La IA identifica «una mina de oro» de potenciales antibióticos en las arqueas

El equipo liderado por César de la Fuente (en la foto) utilizó IA para identificar nuevos candidatos a antibióticos en microbios antiguos. Crédito: Jianing Bai. Imagen facilitada por la Universidad de Pensilvania.

Redacción Ciencia, 12 ago (EFE).- La inteligencia artificial (IA) ha encontrado «una nueva mina de oro» de potenciales antibióticos en las arqueas, organismos unicelulares que prosperan en algunos de los entornos más extremos de la Tierra.

Detrás de esta investigación está el equipo de César de la Fuente, de la Universidad de Pensilvania, Estados Unidos, que empleó técnicas de aprendizaje profundo para identificar lo que denominan potentes «arqueasinas». Los detalles se publican en la revista Nature Microbiology.

El español De la Fuente lleva casi una década aplicando herramientas de inteligencia artificial para rebuscar, en cada rincón de la biología -viva y extinta-, moléculas con potencial antibiótico, para frenar lo que cada vez más es un problema de salud mundial: las bacterias resistentes.

Precisamente el aumento de infecciones resistentes a los medicamentos y mortalmente peligrosas es lo que llevó al equipo a recurrir, esta vez, a una fuente poco convencional para buscar nuevos fármacos: las arqueas.

En comparación con las bacterias y hongos, este vasto y poco explorado dominio de la vida, formado por organismos unicelulares que prosperan en algunos de los entornos más extremos de la Tierra, ha sido ignorado en la búsqueda de antibióticos, apunta un comunicado de la Universidad de Pensilvania.

Los científicos utilizaron técnicas avanzadas de aprendizaje profundo para analizar los proteomas -el conjunto de proteínas producidas por un organismo y codificadas en su genoma- de cientos de arqueas.

Su algoritmo detectó varias docenas de posibles compuestos antimicrobianos, que fueron denominados colectivamente «arqueasinas».

Al sintetizar 80 de estos compuestos, los investigadores descubrieron que el 93 % exhibía actividad antimicrobiana en ensayos de laboratorio. Entre ellos, la arqueasina-73 destacó por su eficacia, alcanzando un rendimiento comparable al del antibiótico de última generación polimixina B en modelos vivos -ratones-.

«Nuestro estudio revela que las arqueas, un dominio de la vida aún por explorar, albergan un vasto reservorio de moléculas antimicrobianas con el potencial de combatir la resistencia a los antibióticos», señala Marcelo Torres, uno de los autores del estudio.

Al aprovechar el aprendizaje profundo para explorar el arqueoma, se descubrieron las arqueasinas, nuevos péptidos antibióticos con una potente actividad tanto en modelos in vitro como in vivo, prosigue el investigador.

Por su parte, De la Fuente afirma que esto demuestra cómo la inteligencia artificial puede revelar nuevos antibióticos de fuentes biológicas inesperadas. «Combinar algoritmos con pruebas experimentales rápidas nos permite acelerar el descubrimiento a velocidad digital».

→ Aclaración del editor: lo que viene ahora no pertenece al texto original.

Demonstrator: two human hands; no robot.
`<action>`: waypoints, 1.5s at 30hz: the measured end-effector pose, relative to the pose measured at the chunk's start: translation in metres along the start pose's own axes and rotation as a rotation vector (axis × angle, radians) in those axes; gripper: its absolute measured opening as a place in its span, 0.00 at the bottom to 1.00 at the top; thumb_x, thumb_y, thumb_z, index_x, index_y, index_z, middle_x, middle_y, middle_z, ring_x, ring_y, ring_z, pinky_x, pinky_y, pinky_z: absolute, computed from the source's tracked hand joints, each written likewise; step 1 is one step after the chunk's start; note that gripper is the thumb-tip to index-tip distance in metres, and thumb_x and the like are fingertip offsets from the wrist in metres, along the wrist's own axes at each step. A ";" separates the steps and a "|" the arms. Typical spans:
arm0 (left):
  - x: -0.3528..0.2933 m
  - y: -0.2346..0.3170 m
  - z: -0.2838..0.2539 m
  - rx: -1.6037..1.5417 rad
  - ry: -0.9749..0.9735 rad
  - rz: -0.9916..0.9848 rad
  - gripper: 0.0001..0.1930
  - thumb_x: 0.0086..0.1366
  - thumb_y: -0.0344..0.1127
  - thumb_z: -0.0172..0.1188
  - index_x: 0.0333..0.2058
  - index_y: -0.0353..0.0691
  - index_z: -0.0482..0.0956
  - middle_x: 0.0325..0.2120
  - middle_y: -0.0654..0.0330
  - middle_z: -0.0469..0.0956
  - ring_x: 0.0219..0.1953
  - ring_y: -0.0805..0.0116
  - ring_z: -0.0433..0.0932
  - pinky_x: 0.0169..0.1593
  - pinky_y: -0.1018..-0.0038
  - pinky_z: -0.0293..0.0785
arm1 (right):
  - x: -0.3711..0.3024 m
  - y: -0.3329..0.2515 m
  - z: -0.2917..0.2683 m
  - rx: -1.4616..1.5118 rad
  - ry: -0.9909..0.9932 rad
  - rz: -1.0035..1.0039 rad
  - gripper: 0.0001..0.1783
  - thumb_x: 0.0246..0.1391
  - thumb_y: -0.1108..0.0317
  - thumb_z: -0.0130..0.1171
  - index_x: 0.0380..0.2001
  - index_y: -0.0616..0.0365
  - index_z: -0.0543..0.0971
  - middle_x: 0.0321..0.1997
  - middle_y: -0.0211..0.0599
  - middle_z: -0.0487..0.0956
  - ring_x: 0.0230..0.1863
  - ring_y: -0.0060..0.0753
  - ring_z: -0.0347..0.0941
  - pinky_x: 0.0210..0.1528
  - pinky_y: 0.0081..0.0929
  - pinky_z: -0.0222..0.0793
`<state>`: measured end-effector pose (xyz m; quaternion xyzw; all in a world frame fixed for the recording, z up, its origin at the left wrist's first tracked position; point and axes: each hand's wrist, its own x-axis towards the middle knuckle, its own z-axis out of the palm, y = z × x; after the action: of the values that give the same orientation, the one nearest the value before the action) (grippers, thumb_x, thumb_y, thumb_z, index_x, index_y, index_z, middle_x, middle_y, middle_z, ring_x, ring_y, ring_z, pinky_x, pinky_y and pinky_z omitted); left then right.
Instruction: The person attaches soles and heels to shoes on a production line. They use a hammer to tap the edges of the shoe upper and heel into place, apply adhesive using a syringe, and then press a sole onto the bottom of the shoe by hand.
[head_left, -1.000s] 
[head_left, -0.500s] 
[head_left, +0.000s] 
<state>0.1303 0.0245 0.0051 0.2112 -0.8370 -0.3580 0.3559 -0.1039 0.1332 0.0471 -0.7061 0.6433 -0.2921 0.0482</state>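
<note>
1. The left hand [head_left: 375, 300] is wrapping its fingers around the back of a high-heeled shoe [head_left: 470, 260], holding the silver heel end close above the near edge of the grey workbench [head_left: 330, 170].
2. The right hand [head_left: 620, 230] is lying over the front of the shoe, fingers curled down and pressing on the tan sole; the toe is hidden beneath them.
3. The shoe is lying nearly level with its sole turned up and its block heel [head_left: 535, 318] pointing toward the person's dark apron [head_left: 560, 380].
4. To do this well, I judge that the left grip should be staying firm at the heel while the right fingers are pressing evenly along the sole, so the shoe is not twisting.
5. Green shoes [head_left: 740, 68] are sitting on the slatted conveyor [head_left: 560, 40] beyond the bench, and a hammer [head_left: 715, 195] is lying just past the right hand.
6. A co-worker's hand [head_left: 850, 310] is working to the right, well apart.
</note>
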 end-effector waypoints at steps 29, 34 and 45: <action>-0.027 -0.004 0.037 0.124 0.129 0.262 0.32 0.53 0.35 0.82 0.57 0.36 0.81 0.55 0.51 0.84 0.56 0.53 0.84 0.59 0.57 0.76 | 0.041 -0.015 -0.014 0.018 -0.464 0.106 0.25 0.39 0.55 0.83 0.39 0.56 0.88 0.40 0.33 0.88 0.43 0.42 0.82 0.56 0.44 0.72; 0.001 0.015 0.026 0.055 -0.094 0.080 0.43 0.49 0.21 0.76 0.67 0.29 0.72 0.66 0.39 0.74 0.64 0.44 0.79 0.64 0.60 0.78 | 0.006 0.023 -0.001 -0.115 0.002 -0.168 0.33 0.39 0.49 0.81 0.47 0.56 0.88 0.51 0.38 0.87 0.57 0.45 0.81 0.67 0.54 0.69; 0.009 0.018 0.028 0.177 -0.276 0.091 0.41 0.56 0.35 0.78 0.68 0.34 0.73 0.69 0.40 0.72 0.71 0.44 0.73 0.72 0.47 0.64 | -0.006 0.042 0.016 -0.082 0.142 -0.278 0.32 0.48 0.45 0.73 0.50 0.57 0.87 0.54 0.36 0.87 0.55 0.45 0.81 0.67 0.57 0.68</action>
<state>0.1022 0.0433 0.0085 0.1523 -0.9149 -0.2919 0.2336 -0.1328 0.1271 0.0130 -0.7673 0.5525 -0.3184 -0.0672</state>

Los hallazgos llegan en un momento crítico, subrayan los científicos. Con el aumento de patógenos resistentes a los medicamentos, se buscan cada vez más soluciones a la crisis de resistencia antimicrobiana.

Estos descubrimientos sugieren que las arqueas podrían albergar «un número incalculable» de compuestos antimicrobianos valiosos, abriendo nuevas vías para combatir infecciones que ya no responden a los medicamentos existentes.

Al destacar el potencial de estos organismos, que anteriormente se pasaban por alto, la investigación sienta las bases para una nueva frontera en el desarrollo de antibióticos, «una que podría ayudar a abordar uno de los desafíos más formidables de la medicina moderna», dicen los expertos.

 

Gran ‘biblioteca molecular’

Estos nuevos potenciales compuestos antimicrobianos pasarán a formar parte de la colección que De la Fuente y su equipo han ido recopilando en los últimos años, una ‘biblioteca molecular’ con más de un millón de péptidos -cadenas cortas de aminoácidos conocidas por su potencial como antibióticos innovadores-.

Estos se han encontrado en neandertales, denisovanos, mamuts lanudos, elefantes de colmillos rectos y perezosos gigantes, todas ellas extintas, y en la saliva y el microbioma humano, en vísceras de cerdo, plantas y muchos otros organismos marinos y terrestres.

En este estudio, el equipo utilizó una versión actualizada de APEX, una herramienta de IA que el laboratorio de De la Fuente desarrolló originalmente para identificar candidatos a antibióticos en la biología antigua, incluyendo las proteínas de los citados animales extintos.